Give the data again exactly as it appears, excluding any pictures.

PROVIDED DATA:
──────
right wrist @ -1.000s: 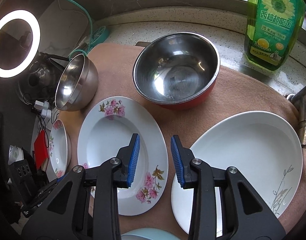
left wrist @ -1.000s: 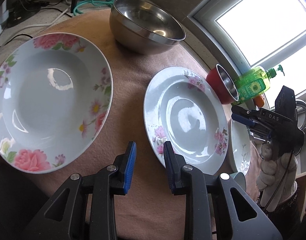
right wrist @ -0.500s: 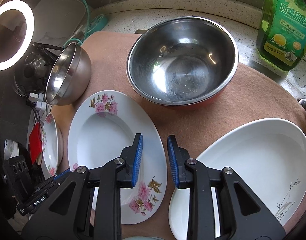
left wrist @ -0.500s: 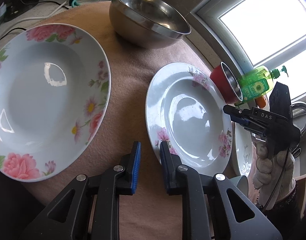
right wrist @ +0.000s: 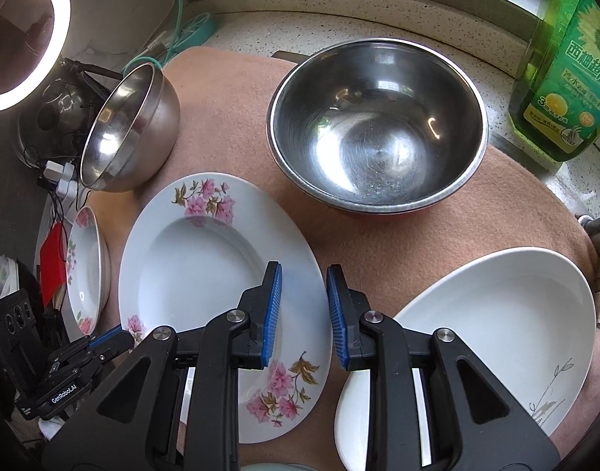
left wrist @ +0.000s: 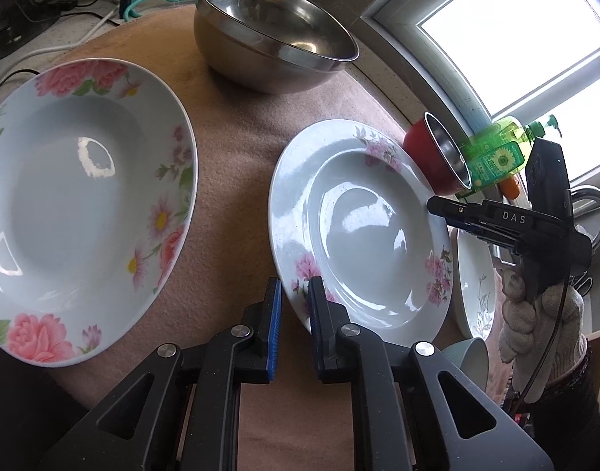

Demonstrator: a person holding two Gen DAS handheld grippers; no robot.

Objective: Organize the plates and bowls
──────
SOLVED EXERCISE:
right wrist @ -1.000s: 
left wrist @ -1.000s: 
right wrist @ -0.500s: 
left wrist @ -0.500s: 
right wrist @ +0.000s: 
left wrist @ +0.000s: 

Demonstrator: a person holding two Gen DAS handheld grippers; no robot.

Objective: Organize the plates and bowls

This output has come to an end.